Wordless books help a child’s imagination grow. They can also give a child a simple way to follow a story while looking at picture clues. This can particularly be helpful when a child struggles with the written word and serve as a motivational tool to familiarize that child with books and the wonder and magic they hold.

Whether he is a young child who is interested in using the pictures to tell the story, or an older child who can write down the story he or she creates, wordless books are fun to explore.

Wordless books are also tools for helping children (or parents) who are unfamiliar with the English language or uncomfortable how books work or reading step into the “academic” world. At the end of this list, you’ll find a few tips for working with the latter.

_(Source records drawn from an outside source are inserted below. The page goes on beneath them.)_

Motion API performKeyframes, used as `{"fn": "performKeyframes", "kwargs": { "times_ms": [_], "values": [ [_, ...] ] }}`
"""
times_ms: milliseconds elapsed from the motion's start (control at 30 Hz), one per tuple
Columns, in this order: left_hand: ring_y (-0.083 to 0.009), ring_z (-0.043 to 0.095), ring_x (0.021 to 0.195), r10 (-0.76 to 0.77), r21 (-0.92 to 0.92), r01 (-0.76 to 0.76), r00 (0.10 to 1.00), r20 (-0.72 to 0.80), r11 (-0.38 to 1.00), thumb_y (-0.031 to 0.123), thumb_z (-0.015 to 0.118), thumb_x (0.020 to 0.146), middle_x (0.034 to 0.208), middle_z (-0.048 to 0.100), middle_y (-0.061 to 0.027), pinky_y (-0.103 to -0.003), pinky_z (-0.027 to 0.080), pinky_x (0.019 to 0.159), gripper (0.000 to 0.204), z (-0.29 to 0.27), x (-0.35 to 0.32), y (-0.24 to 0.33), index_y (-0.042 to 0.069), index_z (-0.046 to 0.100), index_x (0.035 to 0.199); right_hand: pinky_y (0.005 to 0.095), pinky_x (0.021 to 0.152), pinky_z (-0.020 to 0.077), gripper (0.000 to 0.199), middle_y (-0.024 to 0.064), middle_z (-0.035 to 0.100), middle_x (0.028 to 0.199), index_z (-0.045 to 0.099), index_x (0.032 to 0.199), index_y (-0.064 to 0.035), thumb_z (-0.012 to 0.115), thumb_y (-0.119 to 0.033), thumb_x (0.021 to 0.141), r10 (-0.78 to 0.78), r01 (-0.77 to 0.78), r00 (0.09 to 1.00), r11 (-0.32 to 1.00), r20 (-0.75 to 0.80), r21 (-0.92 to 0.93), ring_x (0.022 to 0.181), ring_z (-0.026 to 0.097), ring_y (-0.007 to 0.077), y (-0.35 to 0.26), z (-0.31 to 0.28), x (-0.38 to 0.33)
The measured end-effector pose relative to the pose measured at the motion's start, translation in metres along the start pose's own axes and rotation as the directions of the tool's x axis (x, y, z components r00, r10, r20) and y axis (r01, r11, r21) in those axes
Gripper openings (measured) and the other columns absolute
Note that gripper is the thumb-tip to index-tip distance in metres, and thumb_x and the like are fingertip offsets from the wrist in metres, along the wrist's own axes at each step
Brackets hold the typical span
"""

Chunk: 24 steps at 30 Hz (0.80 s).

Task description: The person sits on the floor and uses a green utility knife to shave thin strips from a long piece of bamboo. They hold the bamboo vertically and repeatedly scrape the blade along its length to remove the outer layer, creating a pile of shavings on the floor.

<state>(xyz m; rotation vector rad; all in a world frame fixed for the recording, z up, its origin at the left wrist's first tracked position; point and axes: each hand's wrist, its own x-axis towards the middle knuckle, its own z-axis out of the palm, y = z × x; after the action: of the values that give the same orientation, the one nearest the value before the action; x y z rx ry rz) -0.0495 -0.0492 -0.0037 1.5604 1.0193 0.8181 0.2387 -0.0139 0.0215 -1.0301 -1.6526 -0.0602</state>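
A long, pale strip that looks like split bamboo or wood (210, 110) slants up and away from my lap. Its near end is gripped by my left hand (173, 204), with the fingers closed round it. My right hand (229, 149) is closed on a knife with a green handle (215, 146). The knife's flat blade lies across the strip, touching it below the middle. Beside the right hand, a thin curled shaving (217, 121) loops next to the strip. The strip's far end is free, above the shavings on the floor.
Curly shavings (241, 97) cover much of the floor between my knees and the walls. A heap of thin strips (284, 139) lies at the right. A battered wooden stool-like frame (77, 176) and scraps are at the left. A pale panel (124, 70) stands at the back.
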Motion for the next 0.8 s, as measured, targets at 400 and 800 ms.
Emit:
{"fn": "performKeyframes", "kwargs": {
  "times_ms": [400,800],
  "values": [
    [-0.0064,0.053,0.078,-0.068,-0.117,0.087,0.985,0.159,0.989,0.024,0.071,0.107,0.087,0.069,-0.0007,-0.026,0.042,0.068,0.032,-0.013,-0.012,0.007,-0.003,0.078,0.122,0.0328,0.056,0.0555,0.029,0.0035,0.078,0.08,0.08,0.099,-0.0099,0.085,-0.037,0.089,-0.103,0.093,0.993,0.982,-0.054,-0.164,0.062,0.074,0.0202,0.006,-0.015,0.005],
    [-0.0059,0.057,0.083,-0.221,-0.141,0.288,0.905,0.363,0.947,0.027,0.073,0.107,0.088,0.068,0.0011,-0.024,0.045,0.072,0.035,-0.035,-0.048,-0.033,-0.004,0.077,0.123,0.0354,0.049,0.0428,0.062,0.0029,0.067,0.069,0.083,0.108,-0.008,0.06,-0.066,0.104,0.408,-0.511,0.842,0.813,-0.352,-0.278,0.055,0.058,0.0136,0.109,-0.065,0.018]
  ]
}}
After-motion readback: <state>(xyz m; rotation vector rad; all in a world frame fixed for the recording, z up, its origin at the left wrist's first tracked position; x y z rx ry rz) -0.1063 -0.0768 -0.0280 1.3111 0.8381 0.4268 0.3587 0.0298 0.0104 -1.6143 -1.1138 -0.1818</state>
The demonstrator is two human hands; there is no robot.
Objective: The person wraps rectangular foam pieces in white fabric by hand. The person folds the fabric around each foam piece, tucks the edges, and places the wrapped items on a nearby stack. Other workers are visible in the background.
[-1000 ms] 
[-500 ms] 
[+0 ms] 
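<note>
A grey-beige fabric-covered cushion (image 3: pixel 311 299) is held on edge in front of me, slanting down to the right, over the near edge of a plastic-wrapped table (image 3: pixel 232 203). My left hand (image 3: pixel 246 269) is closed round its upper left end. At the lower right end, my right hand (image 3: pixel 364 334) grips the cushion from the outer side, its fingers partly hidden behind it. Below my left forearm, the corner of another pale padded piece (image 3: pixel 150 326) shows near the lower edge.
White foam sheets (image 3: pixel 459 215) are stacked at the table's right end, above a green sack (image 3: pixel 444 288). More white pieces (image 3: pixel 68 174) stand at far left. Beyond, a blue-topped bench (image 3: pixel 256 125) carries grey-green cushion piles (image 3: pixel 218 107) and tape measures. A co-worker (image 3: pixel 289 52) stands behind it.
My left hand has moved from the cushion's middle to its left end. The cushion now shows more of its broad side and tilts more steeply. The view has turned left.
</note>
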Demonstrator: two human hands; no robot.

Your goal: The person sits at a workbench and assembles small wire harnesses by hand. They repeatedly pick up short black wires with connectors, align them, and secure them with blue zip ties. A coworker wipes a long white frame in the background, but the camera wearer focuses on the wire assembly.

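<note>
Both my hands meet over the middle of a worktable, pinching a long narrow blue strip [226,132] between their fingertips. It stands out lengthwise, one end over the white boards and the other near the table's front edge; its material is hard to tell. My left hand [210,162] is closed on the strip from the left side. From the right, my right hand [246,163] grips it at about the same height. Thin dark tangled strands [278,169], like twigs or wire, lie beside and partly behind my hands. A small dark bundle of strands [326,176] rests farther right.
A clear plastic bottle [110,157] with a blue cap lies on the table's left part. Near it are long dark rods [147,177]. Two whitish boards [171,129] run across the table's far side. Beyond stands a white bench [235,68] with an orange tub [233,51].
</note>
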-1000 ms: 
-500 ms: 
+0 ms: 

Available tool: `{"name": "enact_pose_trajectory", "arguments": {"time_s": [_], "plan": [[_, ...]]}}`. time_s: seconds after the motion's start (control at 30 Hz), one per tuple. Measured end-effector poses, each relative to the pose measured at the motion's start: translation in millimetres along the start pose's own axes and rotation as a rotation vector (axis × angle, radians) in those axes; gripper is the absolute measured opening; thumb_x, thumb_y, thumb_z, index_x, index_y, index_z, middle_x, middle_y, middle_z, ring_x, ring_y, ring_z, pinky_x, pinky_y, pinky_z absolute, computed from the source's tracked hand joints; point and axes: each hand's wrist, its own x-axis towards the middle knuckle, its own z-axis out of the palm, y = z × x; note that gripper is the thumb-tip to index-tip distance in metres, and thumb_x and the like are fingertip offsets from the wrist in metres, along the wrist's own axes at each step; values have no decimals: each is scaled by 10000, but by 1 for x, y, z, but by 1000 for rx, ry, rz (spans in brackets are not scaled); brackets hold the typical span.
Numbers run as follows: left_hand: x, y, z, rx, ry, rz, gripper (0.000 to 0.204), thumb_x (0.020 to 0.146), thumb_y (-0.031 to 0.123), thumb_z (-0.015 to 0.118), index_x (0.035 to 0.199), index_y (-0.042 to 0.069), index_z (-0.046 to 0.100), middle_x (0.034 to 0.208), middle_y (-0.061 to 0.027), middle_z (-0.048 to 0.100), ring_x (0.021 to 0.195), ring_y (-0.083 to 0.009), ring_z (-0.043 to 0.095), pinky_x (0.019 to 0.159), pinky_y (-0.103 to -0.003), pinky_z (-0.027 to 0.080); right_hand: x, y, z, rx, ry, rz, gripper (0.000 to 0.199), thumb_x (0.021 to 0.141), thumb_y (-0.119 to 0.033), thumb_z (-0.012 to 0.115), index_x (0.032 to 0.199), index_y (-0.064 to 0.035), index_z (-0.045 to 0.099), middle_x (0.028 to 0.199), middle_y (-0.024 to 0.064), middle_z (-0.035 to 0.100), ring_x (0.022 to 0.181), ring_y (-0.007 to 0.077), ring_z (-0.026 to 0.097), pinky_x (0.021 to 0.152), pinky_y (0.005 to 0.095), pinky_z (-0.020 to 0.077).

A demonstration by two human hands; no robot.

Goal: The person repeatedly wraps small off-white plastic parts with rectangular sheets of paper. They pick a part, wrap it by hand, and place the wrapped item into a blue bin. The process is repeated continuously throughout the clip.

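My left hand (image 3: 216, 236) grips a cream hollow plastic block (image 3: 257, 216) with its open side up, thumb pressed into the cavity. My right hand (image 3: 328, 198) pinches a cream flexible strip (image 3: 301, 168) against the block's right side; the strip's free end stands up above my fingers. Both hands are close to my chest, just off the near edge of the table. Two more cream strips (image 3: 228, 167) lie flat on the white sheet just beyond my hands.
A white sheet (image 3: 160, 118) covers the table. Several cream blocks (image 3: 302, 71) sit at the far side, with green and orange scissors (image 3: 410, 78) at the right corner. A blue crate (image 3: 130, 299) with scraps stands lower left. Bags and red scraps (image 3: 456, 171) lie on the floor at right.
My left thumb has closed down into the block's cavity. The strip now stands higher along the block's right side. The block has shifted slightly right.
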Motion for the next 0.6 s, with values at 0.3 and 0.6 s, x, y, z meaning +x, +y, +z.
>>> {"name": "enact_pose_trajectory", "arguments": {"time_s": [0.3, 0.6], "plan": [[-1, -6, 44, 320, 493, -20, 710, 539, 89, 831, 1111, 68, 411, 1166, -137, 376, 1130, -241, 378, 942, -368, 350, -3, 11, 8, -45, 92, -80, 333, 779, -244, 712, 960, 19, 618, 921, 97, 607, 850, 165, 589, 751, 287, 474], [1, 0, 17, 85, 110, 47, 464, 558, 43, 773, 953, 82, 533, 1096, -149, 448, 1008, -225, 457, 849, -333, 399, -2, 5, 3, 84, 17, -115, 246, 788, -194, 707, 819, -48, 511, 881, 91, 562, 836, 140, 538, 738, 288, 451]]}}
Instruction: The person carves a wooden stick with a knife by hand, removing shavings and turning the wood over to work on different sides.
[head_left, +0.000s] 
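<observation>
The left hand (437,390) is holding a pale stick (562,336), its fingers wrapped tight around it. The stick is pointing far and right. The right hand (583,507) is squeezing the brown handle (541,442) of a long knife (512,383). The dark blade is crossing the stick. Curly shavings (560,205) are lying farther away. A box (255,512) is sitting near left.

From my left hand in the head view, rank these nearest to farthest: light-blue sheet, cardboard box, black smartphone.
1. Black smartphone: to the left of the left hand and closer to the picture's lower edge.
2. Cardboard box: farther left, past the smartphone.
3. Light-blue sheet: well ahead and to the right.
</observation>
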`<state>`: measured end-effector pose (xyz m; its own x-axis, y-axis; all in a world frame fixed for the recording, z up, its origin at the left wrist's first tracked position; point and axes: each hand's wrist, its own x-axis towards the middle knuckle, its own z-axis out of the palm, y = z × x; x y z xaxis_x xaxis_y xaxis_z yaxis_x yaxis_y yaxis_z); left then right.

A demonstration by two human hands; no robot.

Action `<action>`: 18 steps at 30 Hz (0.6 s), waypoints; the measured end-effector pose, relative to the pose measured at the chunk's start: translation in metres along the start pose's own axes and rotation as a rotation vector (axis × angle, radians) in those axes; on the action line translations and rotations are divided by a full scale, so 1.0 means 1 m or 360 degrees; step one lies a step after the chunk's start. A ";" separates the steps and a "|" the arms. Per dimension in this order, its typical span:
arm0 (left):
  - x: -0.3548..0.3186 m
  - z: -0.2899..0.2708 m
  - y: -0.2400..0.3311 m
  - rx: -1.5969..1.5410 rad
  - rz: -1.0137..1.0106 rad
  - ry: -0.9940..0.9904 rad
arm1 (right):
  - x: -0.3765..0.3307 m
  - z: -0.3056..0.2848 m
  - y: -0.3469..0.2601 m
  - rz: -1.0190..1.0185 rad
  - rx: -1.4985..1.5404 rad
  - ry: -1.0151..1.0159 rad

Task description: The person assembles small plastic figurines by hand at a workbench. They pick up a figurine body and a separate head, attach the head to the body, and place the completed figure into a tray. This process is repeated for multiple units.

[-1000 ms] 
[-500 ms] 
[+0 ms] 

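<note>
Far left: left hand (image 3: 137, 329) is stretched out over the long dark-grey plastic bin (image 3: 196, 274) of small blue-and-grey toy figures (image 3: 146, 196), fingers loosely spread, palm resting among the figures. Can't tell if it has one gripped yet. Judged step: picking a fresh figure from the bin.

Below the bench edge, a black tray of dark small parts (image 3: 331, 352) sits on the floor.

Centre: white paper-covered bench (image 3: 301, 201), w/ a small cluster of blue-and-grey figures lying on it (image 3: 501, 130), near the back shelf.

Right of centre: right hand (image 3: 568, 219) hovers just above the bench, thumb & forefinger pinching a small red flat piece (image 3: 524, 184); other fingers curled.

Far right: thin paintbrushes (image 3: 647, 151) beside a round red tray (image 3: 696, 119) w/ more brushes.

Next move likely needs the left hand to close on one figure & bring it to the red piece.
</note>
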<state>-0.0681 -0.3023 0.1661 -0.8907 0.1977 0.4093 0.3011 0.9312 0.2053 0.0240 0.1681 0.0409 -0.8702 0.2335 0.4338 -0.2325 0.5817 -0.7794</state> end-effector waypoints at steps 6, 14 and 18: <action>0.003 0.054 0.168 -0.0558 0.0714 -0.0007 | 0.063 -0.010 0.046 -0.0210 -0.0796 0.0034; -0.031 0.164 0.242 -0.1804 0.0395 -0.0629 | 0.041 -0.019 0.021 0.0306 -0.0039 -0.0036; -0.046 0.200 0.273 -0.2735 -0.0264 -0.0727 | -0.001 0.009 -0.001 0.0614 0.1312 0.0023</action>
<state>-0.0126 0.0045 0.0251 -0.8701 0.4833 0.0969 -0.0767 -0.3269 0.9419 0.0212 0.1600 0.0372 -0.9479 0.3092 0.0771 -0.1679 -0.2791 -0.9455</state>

  1. Anno’s Journey by M. Anno
  2. Black and White by Tana Hoban
  3. Do You Want to Be My Friend? By Eric Carle
  4. First Snow by Emily Arnold McCully
  5. Free Fall by David Wiesner
  6. How to Build A Snowman by Scholastic and Jo Moon
  7. Hug by Jez Alborough
  8. I Can’t Sleep by Phillippe Dupasquier
  9. I Like Black and White by Barbara Jean Hicks
  10. Lights Out by Arthur Geisert
  11. My Friend Gorilla by Atsuko Morozumi
  12. Pancakes for Breakfast by Tomie DePaola
  13. School Bus by Donald Crews
  14. Sidewalk Circus by Paul Fleischmann
  15. The Red Book by Barbara Lehman
  16. The Secret of Love by Sarah Burg
  17. The Snowman by Raymond Briggs
  18. Truck by Donald Crews
  19. Yes! By Jez Alborough
  20. You’re A Good Dog, Carl by Alexandra Day

Strategies for Effective Picture Walks:

STW: What do you

see » » think » » wonder?

Useful questions to ask or prompts to model include :

  • Let’s look at the front cover. What do you think this story is about? (predict, analyze)
  • Have you ever _______________? An experience I had was… (distinguish, categorize, evaluate)
  • Turn the page. What do you see? What do you think is happening? (label, comprehend)
  • What do you think will happen next? (predict, solve, evaluate)
  • Here we are almost at the end of the book. How will the story end? (predict, solve, question)
  • What are you curious to know more about in the story? I wonder if….(propose, evaluate)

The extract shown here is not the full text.